A cidade de Ponta Delgada mantém ainda as suas igrejas e palácios dos séculos XVI ao XIX. Aqui tem lugar a maior festa religiosa do arquipélago, aonde acorrem milhares de pessoas anualmente: as festas do Senhor Santo Cristo dos Milagres, no quinto Domingo depois da Páscoa.

Outra manifestação religiosa desta ilha são os Romeiros. Por altura da Semana Santa, grupos de algumas dezenas de homens percorrem a ilha a pé, durante oito dias, rezando e cantando em todas as Igrejas e Ermidas que se deparam pelo caminho.

O Centro de Monitorização e Investigação das Furnas (CMIF) integra uma intervenção mais alargada que articula, num único projeto e de forma transversal, os programas e ações do Plano de Ordenamento da Bacia Hidrográfica da Lagoa das Furnas (POBHLF), nomeadamente a requalificação das margens.

Inaugurado a 1 de Julho de 2011, o CMIF assume, desde logo, um papel importante na tradução da linguagem científica para formas de disseminação de conhecimento, capazes de cativar os visitantes para uma melhor compreensão da Natureza, assim como para atividades lúdicas e de recuperação ecológica numa paisagem em constante transformação.

Situado na margem sul da Lagoa das Furnas, este projeto, da autoria do arqt.º Manuel Aires Mateus veio, numa outra perspetival, dar visibilidade à Lagoa das Furnas, desta feita numa vertente arquitetónica, além da ambiental/natural que lhe é normalmente atribuída. Nas palavras do próprio “foi concebido como uma escultura de pedra colocado na paisagem, tendo por base o enquadramento da matéria-prima no verde circundante e a capacidade de relacionar o basalto vulcânico da região com o ambiente natural que é a Lagoa das Furnas.” Esta relação entre materialidade e natureza foi recentemente distinguida com a atribuição do "Premio Internazionale Architetture di Pietra 2011 – XII edizione", na cidade italiana de Verona, que premiou a qualidade espacial e arquitetónica do projeto e a sua execução em pedra local, neste caso concreto o basalto.

O CMIF dispõe de uma área de acolhimento ao visitante onde é disponibilizada informação sobre a missão e objetivos do projeto, capaz de despertar a curiosidade e interesse em conhecer, de uma forma mais aprofundada, a recuperação do ecossistema do vale das Furnas. Este espaço contempla um pequeno bar e loja na qual, através dos produtos de merchandising, promovemos a flora e fauna nativas.
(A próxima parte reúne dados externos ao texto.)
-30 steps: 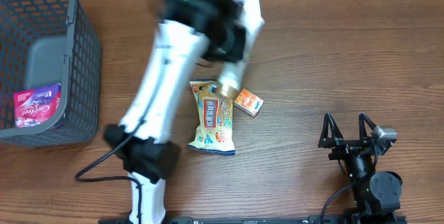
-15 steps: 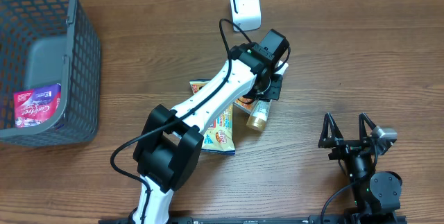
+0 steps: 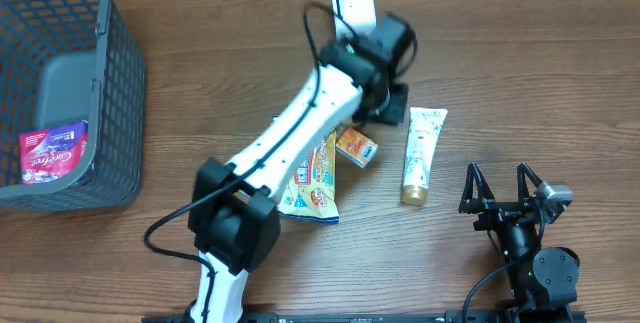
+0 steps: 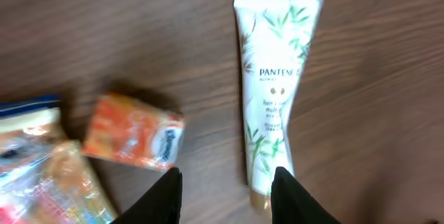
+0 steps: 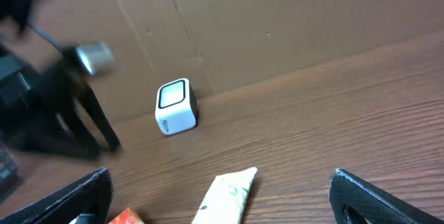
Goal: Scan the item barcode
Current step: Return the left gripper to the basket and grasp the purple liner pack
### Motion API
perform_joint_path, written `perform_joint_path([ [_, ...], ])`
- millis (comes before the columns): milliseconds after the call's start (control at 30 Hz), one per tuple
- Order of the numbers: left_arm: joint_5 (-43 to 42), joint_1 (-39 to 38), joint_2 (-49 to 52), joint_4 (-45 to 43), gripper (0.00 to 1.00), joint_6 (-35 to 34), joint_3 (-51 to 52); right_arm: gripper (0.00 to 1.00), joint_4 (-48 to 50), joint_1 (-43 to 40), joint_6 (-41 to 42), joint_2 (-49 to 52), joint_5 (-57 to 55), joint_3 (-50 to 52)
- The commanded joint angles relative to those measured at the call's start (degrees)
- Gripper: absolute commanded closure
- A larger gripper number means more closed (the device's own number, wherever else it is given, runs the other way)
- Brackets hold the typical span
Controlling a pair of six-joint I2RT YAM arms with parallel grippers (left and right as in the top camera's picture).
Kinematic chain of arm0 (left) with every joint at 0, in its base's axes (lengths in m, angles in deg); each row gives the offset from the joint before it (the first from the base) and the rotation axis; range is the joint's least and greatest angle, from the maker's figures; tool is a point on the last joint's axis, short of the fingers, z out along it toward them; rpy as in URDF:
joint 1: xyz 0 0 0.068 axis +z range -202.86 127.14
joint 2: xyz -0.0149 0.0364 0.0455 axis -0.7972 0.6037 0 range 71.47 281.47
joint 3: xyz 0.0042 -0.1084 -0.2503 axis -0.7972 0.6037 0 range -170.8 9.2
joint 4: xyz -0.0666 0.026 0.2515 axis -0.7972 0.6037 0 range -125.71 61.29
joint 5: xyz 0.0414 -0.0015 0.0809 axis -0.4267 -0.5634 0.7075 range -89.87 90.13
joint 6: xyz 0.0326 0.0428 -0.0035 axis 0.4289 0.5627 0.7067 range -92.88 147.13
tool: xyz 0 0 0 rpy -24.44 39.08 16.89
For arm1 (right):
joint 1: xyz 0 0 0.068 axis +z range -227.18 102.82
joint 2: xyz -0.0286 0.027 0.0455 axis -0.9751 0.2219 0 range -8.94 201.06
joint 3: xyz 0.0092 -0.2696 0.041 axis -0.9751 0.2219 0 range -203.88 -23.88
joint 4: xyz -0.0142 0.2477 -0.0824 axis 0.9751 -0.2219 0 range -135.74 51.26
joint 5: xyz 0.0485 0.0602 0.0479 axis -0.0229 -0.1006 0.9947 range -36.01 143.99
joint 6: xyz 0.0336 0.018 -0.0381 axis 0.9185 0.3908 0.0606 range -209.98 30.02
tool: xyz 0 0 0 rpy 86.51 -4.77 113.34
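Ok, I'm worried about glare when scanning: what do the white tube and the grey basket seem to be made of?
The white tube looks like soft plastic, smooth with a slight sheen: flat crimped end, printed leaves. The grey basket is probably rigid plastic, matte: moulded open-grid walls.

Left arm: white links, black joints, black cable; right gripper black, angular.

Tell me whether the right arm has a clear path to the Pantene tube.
Probably yes. The tube lies flat on the table close to the right gripper, which stands open and empty, with nothing between them. The left gripper hangs open near the tube, though.
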Motion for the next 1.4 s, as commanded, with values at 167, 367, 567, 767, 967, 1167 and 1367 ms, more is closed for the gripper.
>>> perform_joint_path([
  [167, 1.97, 14.05, -3.43, 19.93, 0.62, 5.70, -32.13, 0.00, 0.46, -0.20, -0.24, -0.46, -0.74, 0.61],
  [367, 5.81, 29.66, -6.71, 31.12, 0.53, 8.26, -47.04, 0.00, 0.46, -0.20, -0.24, -0.46, -0.76, 0.61],
  [567, 8.31, 48.30, -12.76, 31.12, 0.34, 6.69, -46.95, 0.00, 0.46, -0.20, -0.24, -0.46, -0.74, 0.61],
  [767, 10.34, 65.57, -12.04, 31.12, 0.22, 1.44, -42.82, 0.00, 0.46, -0.20, -0.24, -0.46, -0.74, 0.61],
  [967, 15.13, 71.01, -10.45, 28.52, 0.17, -4.02, -28.41, 0.00, 0.46, -0.20, -0.24, -0.46, -0.74, 0.61],
  [1167, 19.74, 70.88, -6.16, 19.74, 0.16, -4.15, -17.00, 0.00, 0.46, -0.20, -0.24, -0.46, -0.74, 0.61],
  [1367, 23.15, 70.90, -0.22, 13.62, 0.09, -4.52, -13.22, 0.00, 0.46, -0.20, -0.22, -0.46, -0.74, 0.61],
])
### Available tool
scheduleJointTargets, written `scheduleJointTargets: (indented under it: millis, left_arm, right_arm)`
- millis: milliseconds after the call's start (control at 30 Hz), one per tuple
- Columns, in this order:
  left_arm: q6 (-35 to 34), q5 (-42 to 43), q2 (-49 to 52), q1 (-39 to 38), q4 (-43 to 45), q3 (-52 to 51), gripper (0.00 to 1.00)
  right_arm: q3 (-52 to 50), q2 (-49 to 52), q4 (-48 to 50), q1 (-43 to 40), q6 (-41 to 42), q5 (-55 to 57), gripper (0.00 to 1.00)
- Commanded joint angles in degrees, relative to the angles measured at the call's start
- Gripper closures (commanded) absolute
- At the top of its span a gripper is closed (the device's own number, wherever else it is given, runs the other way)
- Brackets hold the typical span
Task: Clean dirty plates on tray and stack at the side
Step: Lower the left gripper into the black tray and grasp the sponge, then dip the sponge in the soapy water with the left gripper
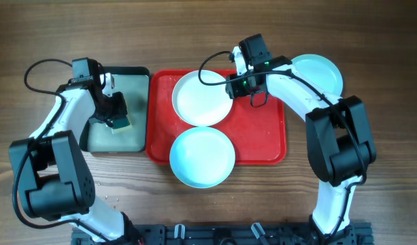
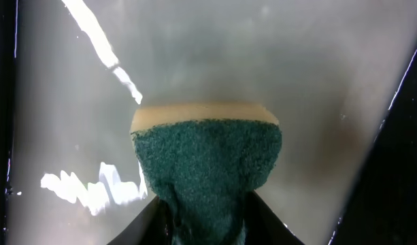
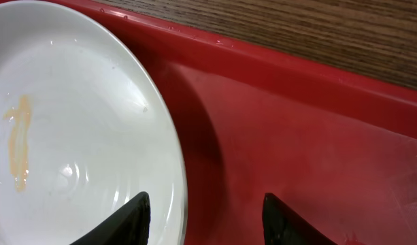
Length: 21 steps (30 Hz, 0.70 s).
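Observation:
A white plate (image 1: 201, 97) lies at the back of the red tray (image 1: 262, 136), with an orange smear (image 3: 18, 143) on it. One aqua plate (image 1: 202, 156) rests over the tray's front rim. Another aqua plate (image 1: 317, 73) lies on the table to the right of the tray. My right gripper (image 1: 237, 87) is open low over the tray (image 3: 296, 136), its jaws astride the white plate's (image 3: 72, 122) right rim. My left gripper (image 1: 117, 117) is shut on a green and yellow sponge (image 2: 208, 156) above the grey-green tray (image 1: 137, 85).
The grey-green tray (image 2: 262, 54) has a black rim and stands just left of the red tray. Wooden table surrounds both trays. A black rail runs along the table's front edge (image 1: 215, 235).

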Motion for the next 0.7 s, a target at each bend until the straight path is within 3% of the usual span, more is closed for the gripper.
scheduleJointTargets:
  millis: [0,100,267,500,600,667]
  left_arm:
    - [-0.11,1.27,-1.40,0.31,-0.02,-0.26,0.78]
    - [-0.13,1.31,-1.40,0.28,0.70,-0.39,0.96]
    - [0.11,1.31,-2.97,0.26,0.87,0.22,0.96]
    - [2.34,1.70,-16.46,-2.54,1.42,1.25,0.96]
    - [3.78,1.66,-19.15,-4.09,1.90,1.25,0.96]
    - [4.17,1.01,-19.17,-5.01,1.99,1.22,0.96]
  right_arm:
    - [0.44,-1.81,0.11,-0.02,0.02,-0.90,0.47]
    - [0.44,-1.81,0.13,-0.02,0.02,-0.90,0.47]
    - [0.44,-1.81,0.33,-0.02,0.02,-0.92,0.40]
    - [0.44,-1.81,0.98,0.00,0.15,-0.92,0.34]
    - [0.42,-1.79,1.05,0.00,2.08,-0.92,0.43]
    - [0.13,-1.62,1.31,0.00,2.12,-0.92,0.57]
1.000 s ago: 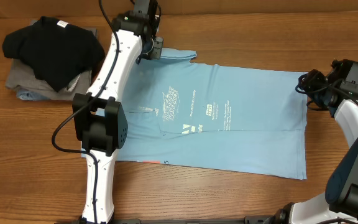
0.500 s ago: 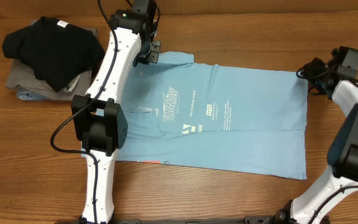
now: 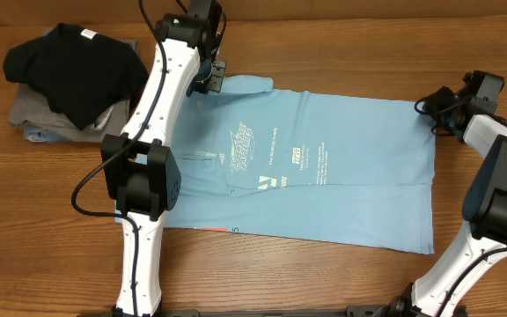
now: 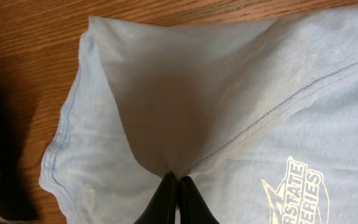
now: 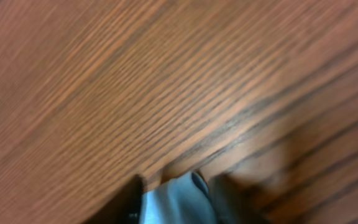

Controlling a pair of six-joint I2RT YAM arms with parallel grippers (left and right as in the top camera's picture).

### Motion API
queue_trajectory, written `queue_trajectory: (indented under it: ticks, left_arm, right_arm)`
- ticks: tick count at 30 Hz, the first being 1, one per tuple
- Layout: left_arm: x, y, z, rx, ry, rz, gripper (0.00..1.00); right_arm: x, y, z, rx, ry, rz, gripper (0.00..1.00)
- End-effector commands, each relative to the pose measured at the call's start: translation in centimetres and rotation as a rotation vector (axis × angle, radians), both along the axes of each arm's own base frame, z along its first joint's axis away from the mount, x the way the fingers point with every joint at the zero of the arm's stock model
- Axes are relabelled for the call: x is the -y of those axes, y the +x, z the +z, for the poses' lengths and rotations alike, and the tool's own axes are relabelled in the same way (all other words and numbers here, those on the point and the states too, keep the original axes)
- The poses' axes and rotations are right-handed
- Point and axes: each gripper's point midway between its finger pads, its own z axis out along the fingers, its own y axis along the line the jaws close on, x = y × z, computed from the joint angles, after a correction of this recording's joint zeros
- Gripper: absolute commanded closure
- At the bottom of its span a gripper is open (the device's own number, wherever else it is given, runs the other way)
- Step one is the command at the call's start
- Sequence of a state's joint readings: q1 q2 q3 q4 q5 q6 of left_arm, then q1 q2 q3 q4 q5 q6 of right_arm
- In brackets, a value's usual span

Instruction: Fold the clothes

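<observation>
Here, left claw [image 4: 178, 186] pinches T-shirt [image 3: 324, 167] sleeve — print reads "STATE"; right claw [image 5: 173, 194] grips hem corner.

Light sky-blue short-sleeved T-shirt [image 3: 324, 167] lies spread flat on the brown wooden surface [image 3: 341, 53], white print facing up (a touch of red at the near hem). Left claw [image 3: 213, 77] sits at the far sleeve; right claw [image 3: 436, 113] at the opposite far corner. A black shirt [image 3: 73, 66] tops grey folded garments [image 3: 26, 114], well apart.

Right hand [image 3: 436, 107] farther back (slightly)
</observation>
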State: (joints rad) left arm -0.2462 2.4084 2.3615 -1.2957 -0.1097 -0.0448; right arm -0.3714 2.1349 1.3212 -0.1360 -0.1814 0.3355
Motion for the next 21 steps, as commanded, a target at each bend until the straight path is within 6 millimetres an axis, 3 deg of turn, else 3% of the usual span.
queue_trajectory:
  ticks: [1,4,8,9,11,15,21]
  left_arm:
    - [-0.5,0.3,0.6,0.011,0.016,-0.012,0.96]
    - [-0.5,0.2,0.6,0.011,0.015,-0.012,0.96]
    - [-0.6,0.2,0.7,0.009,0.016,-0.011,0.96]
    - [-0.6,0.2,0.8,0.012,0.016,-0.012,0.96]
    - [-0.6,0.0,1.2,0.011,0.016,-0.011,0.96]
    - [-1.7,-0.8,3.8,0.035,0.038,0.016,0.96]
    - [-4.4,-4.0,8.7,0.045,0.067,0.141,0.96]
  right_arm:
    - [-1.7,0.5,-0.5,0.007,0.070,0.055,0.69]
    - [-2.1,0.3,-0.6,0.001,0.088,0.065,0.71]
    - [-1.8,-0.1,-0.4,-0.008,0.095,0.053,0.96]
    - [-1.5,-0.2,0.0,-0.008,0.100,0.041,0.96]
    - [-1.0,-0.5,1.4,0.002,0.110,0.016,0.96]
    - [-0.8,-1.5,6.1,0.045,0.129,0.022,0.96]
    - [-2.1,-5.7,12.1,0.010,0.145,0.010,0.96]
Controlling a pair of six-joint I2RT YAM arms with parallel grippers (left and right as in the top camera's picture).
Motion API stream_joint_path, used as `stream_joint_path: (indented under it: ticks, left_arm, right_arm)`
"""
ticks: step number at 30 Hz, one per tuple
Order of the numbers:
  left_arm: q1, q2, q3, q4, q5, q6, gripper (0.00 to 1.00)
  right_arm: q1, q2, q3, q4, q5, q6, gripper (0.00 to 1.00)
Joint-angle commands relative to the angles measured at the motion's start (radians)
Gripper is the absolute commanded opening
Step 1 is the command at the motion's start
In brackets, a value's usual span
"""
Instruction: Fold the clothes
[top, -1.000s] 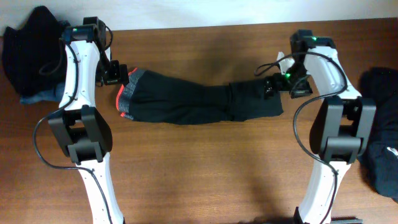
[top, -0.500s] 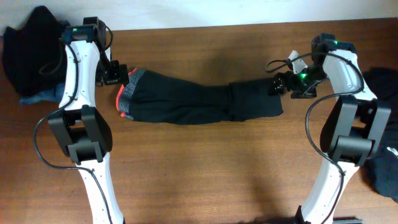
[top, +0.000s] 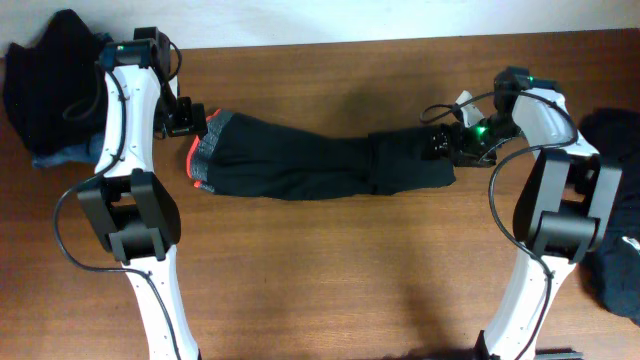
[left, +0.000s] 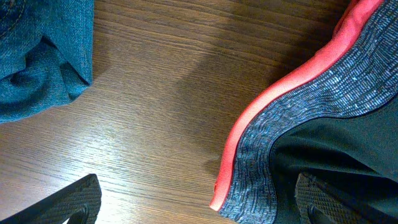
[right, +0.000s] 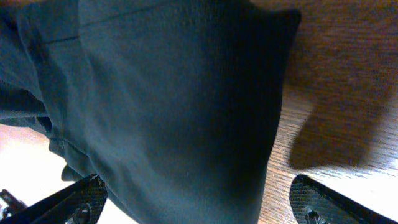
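Brown wood-grain tabletop (top: 330, 280) fills the overhead view, with two white-and-black arms reaching in from the near edge. The left arm (top: 125, 100) and the right arm (top: 550, 120) stand at opposite ends of the largest garment. This is a pair of long black trousers (top: 300, 165) stretched across the middle of the tabletop, bowing slightly toward the near side.

A dark pile (top: 45, 75) of clothing sits at the far left corner. More dark garments (top: 615, 250) lie at the right edge, well apart from the trousers. Blue denim jeans (left: 37, 62) show beneath the left pile, bunched and creased.

At the trousers' left end is a grey speckled waistband (left: 323, 99) edged with red trim (left: 261, 118).

The left end effector (left: 196, 202) is released and spread wide. One finger is above bare wood and the other over the waistband and black fabric, grasping nothing.

The right end effector (right: 196, 205) is also released and wide open at the leg end. Black cloth lies between its fingers (right: 68, 202), unclamped, and the far finger is over bare wood.
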Motion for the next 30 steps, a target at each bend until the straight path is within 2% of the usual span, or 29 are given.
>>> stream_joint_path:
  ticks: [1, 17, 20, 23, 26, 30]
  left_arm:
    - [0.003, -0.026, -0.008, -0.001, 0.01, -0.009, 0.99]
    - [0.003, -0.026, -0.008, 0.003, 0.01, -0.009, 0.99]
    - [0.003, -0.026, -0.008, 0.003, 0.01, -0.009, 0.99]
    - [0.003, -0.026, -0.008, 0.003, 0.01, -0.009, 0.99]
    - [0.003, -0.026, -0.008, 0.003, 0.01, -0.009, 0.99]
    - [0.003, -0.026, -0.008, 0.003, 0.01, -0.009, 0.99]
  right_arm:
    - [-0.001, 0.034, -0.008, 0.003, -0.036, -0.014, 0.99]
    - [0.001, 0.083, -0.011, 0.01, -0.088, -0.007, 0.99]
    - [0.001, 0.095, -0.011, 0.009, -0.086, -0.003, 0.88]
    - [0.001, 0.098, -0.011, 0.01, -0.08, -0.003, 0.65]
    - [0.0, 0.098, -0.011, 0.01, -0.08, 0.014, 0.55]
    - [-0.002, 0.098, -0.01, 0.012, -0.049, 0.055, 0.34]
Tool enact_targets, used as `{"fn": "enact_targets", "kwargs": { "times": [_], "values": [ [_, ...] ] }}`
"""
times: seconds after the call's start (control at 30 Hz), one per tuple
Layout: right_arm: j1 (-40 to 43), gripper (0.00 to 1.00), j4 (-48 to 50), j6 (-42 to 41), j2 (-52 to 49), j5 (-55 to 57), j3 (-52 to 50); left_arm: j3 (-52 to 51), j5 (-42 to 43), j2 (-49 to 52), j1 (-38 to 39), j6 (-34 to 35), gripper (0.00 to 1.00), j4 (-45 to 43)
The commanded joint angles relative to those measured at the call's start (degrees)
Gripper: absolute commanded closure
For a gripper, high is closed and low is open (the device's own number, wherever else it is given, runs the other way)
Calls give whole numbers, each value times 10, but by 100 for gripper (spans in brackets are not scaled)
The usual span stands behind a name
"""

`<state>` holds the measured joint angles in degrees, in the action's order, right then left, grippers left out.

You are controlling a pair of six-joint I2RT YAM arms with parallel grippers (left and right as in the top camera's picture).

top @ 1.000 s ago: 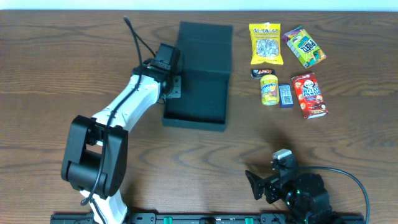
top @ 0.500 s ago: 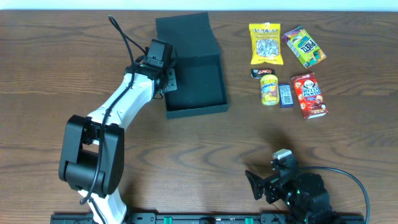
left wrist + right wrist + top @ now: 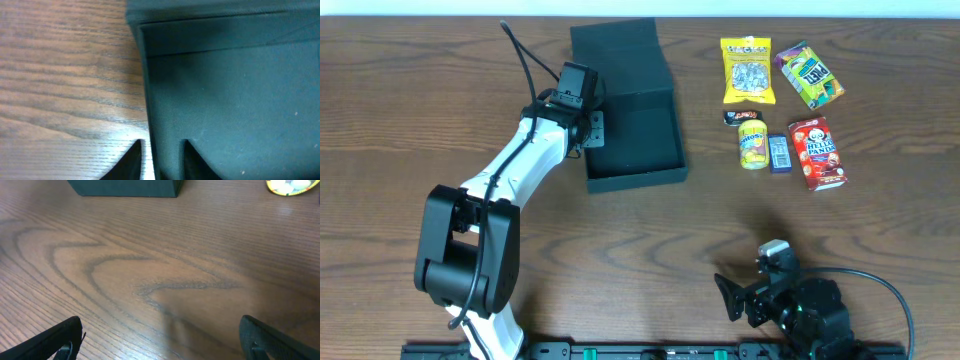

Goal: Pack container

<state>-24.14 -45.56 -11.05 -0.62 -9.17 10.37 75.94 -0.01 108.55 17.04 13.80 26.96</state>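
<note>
left fingers (image 3: 590, 130): gap narrow, astride the container (image 3: 635, 140) left wall, one tip outside over the wood, one inside. Looks like a pinch on that wall, but the contact itself is below the wrist view's frame.

right fingers (image 3: 730, 297): spread wide, holding nothing, parked low at the counter (image 3: 650, 250) near edge, right of centre.

Change: a second ago the container sat square to the counter edges and further right. Half a second ago it had slid toward the left edge and turned a little anticlockwise. No shift since, so the drag looks finished.

Container is now near the far edge, left of centre, with the lid flap (image 3: 615, 50) laid open toward the far edge and the tray empty.

Snack packs (image 3: 780, 110) are all outside, grouped toward the far right corner, and the gap to them is wider than before.

Read: still positioning, nothing packed yet. Likely next: let go of the wall, start picks.
</note>
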Motion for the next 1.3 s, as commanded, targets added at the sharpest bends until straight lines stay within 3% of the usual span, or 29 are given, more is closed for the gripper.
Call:
{"fn": "enact_targets", "kwargs": {
  "times": [0.0,0.07,0.43,0.47,0.5,0.6,0.87,1.27],
  "values": [
    [-3,1,-1,8,3,-1,-3,10,0,2,-1,-10,88,2],
    [-3,1,-1,9,3,-1,-3,10,0,4,-1,-10,94,2],
    [-3,1,-1,8,3,-1,-3,10,0,12,-1,-12,94,15],
    [-3,1,-1,9,3,0,-3,10,1,12,-1,-11,78,15],
    [-3,1,-1,9,3,0,-3,10,0,12,-1,-9,44,15],
    [-3,1,-1,8,3,-1,-3,12,1,11,-1,-9,2,16],
    [-3,1,-1,9,3,0,-3,66,1,-48,-1,-2,5,116],
    [-3,1,-1,8,3,-1,-3,81,1,-255,-1,-1,5,330]
  ]
}}
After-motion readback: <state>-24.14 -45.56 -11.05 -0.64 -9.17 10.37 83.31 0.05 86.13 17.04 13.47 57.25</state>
A área destinada a exposição permite-nos “viajar” ao património natural que é o vale das Furnas e à sua lagoa, através de mecanismos interativos, ferramentas acessíveis aos utilizadores, plataformas multimédia e visitas guiadas. O visitante é conduzido à descoberta do ecossistema da lagoa através da caracterização da sua geologia e vulcanismo, ecossistemas lacustres e limnologia, hidrópole, fauna e flora nativas.

No auditório é possível visionar um pequeno documentário sobre o património natural das Furnas, a sua história e vivências, bem como o projeto que está em curso para a sua recuperação. Este espaço está também vocacionado para workshops, seminários, ações de formação, de educação e sensibilização ambiental.


Paralelamente, o CMIF dispõe de uma área de investigação, monitorização e desenvolvimento de projetos, da qual fazem parte, uma sala de trabalho,


pequenos gabinetes de apoio e laboratórios de monitorização preparados para acolher os seus convidados. Estas áreas são dedicadas à implementação e gestão do Plano de Ordenamento da Bacia Hidrográfica da lagoa das Furnas que pretende, de um modo regrado e coerente, compatibilizar os usos e atividades com a proteção e valorização ambiental da bacia hidrográfica, sendo que o principal objetivo é a melhoria da qualidade da água da lagoa.

Complementarmente a este pólo principal de atividades, a zona envolvente engloba um conjunto de áreas exteriores, nomeadamente, zona de merendas e estadia, instalações sanitárias, parque de estacionamento e um amplo espaço verde com vista privilegiada sobre a Lagoa, onde os visitantes podem contemplar a paisagem e desenvolver atividades de lazer.